---------- Exercise data ----------

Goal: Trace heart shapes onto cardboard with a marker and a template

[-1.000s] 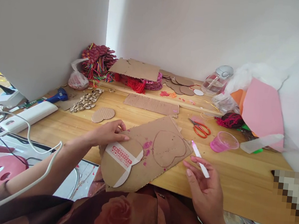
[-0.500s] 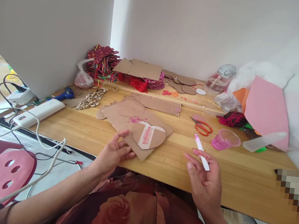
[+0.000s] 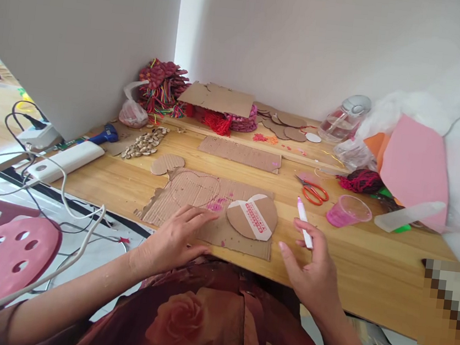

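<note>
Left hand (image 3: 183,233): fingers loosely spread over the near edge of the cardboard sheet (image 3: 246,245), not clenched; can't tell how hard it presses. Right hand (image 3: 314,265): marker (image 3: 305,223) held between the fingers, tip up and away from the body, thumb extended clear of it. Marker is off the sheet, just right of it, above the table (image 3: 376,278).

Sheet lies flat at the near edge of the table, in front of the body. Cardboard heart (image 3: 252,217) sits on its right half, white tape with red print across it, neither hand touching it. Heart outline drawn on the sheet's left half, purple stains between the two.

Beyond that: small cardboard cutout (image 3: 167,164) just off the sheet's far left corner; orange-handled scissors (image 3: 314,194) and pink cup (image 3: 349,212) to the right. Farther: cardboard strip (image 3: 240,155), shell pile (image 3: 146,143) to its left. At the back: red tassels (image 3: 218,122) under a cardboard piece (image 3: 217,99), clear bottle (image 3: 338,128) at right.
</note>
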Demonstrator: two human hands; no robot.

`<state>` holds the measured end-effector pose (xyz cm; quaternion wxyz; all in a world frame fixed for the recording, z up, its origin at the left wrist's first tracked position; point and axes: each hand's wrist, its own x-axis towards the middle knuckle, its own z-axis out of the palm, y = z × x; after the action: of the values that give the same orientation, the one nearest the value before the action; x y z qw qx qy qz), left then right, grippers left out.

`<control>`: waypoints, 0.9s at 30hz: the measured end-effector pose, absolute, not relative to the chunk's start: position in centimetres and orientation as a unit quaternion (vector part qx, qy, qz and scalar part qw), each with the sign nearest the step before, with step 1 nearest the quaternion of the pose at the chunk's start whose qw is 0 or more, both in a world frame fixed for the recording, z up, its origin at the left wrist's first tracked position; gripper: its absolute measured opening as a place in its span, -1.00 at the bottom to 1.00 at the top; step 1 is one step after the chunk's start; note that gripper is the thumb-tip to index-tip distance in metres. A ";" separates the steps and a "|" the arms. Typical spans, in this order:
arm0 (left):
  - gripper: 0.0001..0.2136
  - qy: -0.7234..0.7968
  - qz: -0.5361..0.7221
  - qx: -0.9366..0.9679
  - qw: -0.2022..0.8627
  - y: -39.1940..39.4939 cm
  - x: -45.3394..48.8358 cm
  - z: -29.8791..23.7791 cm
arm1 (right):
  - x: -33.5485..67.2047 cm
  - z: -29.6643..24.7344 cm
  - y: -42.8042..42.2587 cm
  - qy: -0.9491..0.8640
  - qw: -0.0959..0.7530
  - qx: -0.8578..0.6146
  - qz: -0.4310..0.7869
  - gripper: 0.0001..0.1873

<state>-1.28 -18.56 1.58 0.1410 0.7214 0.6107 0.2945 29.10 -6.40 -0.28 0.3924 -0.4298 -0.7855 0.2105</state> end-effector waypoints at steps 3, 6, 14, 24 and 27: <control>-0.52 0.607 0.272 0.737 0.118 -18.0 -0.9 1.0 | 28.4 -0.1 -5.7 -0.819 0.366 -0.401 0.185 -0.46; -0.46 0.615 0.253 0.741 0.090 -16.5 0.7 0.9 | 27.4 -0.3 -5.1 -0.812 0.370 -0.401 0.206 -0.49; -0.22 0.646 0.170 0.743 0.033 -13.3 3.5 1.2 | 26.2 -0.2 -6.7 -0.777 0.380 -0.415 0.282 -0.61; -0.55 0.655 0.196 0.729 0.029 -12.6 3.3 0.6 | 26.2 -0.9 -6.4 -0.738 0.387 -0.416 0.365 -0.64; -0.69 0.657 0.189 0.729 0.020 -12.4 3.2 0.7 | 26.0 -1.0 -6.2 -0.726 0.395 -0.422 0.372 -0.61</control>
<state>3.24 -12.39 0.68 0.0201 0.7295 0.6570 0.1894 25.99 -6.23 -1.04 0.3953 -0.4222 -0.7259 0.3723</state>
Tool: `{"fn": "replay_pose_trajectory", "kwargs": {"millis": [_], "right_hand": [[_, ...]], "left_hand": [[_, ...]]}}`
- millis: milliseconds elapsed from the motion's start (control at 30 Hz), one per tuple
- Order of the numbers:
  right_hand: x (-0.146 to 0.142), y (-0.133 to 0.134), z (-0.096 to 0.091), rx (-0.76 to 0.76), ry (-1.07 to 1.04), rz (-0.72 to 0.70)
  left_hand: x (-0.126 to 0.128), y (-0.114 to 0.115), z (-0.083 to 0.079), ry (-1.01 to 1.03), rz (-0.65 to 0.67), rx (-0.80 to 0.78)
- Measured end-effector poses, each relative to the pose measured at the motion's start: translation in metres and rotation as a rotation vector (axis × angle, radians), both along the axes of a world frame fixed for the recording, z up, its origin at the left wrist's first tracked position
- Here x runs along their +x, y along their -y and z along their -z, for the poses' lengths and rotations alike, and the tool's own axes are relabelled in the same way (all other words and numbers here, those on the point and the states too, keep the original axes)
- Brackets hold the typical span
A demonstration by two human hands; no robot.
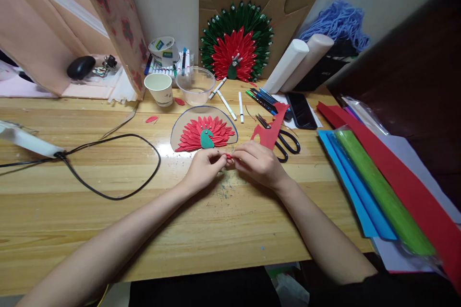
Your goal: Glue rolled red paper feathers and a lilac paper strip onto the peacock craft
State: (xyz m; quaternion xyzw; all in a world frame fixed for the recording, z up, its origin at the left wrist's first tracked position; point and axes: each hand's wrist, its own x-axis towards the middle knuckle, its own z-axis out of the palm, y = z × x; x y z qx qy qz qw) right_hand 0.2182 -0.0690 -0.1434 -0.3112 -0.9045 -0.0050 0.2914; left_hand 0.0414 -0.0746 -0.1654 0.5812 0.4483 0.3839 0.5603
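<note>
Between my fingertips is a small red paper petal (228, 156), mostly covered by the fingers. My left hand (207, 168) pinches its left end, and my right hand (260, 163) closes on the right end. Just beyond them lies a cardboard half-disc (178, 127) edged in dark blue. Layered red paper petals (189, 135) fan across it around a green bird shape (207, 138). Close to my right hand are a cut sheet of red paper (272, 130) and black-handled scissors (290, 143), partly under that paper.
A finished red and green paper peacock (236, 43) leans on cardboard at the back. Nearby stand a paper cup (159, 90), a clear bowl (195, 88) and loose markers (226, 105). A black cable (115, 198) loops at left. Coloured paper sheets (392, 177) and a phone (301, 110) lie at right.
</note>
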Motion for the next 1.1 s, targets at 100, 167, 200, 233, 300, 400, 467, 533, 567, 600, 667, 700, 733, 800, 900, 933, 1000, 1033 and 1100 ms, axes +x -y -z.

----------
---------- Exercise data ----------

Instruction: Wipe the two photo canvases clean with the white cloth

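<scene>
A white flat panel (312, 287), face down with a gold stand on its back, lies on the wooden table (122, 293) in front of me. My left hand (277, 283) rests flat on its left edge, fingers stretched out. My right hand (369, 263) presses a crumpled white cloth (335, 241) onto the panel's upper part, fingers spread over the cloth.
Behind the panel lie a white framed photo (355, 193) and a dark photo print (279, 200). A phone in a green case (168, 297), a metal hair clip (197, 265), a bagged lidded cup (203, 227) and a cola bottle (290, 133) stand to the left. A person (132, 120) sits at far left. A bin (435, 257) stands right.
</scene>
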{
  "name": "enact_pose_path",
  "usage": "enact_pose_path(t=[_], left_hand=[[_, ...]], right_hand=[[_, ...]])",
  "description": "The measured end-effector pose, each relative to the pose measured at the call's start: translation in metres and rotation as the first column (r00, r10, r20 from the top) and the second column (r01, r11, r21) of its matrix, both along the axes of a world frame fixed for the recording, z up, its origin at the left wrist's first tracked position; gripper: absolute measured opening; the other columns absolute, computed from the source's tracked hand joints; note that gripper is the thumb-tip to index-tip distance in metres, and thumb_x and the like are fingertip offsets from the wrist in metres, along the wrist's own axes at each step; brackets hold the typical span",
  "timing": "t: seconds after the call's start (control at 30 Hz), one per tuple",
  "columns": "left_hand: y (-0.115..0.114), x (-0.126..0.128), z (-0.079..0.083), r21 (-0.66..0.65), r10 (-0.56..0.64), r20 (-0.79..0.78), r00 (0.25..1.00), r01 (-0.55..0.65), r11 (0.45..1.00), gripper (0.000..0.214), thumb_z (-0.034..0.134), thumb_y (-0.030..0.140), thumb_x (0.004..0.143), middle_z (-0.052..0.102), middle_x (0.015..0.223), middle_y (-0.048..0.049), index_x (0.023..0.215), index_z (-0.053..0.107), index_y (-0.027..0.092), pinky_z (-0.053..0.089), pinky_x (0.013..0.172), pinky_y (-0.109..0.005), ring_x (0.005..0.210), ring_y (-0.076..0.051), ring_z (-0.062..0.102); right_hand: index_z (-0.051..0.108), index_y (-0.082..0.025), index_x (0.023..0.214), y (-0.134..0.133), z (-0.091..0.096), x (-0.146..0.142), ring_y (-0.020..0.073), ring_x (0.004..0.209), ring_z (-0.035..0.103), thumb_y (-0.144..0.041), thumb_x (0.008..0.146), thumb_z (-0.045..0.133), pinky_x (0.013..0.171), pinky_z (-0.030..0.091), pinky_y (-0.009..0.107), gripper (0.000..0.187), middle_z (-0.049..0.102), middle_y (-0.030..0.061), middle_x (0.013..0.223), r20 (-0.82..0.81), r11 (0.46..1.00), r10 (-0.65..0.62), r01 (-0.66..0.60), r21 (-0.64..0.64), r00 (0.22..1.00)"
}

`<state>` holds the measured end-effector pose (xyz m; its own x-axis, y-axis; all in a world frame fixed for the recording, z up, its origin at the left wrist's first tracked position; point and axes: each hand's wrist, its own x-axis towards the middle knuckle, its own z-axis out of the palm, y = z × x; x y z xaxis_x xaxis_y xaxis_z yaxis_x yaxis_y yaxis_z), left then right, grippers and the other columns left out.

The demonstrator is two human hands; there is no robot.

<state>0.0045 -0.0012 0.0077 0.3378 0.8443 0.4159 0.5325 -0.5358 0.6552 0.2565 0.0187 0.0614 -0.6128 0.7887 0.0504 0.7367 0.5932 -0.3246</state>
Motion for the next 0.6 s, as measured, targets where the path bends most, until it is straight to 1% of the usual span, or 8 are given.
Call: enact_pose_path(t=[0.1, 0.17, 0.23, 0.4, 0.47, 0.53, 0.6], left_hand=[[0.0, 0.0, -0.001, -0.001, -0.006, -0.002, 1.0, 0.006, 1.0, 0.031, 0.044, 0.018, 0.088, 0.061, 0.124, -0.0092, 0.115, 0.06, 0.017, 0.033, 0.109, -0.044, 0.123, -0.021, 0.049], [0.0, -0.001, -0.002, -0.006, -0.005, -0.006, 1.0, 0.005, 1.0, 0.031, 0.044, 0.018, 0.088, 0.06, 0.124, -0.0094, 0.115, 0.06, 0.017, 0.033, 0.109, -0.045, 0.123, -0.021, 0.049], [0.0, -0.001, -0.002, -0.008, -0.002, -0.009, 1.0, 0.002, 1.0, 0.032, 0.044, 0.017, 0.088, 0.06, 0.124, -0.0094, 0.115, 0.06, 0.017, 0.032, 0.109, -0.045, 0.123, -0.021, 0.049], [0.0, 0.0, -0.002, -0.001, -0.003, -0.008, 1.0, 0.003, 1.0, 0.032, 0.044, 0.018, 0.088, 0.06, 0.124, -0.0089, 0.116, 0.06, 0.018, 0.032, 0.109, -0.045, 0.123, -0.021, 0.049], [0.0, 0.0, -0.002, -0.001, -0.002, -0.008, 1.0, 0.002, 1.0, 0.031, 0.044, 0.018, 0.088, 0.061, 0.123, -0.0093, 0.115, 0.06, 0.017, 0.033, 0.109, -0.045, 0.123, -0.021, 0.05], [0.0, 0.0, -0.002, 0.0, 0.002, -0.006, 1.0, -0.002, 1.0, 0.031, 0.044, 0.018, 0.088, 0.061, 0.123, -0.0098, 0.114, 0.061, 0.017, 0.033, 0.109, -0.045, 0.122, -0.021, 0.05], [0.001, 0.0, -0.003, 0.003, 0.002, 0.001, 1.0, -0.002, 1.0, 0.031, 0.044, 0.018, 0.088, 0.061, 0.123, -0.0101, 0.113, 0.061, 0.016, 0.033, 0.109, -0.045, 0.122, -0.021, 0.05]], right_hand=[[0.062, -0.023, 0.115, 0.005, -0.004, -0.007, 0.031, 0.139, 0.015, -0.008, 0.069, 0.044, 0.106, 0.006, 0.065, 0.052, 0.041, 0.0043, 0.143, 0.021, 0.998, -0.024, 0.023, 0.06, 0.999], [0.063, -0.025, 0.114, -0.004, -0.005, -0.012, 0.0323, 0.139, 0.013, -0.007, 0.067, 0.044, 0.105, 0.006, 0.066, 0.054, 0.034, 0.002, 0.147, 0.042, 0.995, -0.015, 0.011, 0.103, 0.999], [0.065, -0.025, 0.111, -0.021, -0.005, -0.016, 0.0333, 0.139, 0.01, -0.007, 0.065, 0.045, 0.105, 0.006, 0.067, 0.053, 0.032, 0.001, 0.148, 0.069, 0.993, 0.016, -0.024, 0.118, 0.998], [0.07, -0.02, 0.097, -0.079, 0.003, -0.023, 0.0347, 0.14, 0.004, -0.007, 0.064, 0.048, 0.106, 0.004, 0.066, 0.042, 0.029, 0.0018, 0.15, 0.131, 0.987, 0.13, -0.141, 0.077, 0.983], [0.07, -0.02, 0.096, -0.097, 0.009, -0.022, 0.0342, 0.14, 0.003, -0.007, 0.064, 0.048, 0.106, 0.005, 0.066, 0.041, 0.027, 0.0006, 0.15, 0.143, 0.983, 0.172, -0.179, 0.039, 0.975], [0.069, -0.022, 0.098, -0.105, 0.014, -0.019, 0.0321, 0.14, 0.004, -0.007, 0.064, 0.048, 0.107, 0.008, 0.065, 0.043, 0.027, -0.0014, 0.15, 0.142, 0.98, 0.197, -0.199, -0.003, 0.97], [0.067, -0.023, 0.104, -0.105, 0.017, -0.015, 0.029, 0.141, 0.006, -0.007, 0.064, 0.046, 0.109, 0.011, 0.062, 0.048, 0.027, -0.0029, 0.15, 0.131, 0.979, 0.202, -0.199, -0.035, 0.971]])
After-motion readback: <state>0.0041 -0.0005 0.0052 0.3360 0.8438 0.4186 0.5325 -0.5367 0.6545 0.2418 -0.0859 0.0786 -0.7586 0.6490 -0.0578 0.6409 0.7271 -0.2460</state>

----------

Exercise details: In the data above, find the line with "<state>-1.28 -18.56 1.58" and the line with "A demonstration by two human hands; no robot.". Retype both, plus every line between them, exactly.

Answer box:
<state>-1.28 -18.56 1.58 0.1410 0.7214 0.6107 0.2945 29.10 -6.40 -0.28 0.3924 -0.4298 -0.7855 0.2105</state> end-effector waypoints at steps 3, 6, 14, 24 and 27: <control>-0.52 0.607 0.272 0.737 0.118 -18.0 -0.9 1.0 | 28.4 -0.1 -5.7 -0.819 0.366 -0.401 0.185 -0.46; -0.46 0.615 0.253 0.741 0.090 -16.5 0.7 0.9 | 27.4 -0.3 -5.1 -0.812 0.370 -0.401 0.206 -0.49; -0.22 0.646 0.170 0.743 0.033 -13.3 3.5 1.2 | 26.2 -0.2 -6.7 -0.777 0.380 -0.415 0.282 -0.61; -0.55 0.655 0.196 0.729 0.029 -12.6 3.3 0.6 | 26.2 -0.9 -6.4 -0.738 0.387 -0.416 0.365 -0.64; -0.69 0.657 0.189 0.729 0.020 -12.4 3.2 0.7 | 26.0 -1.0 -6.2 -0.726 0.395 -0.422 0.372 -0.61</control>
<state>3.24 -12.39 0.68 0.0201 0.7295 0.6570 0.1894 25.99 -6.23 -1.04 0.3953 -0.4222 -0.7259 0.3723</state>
Tool: `{"fn": "replay_pose_trajectory", "kwargs": {"millis": [_], "right_hand": [[_, ...]], "left_hand": [[_, ...]]}}`
- millis: milliseconds elapsed from the motion's start (control at 30 Hz), one per tuple
- Order of the numbers:
  right_hand: x (-0.146 to 0.142), y (-0.133 to 0.134), z (-0.096 to 0.091), rx (-0.76 to 0.76), ry (-1.07 to 1.04), rz (-0.72 to 0.70)
  left_hand: x (-0.126 to 0.128), y (-0.114 to 0.115), z (-0.083 to 0.079), ry (-1.01 to 1.03), rz (-0.65 to 0.67), rx (-0.80 to 0.78)
- Measured end-effector poses, each relative to the pose measured at the motion's start: translation in metres and rotation as a rotation vector (axis × angle, radians), both along the axes of a world frame fixed for the recording, z up, its origin at the left wrist's first tracked position
- Here x runs along their +x, y along their -y and z along their -z, for the poses' lengths and rotations alike, and the tool's own axes are relabelled in the same way (all other words and numbers here, those on the point and the states too, keep the original axes)
- Brackets hold the typical span
A demonstration by two human hands; no robot.

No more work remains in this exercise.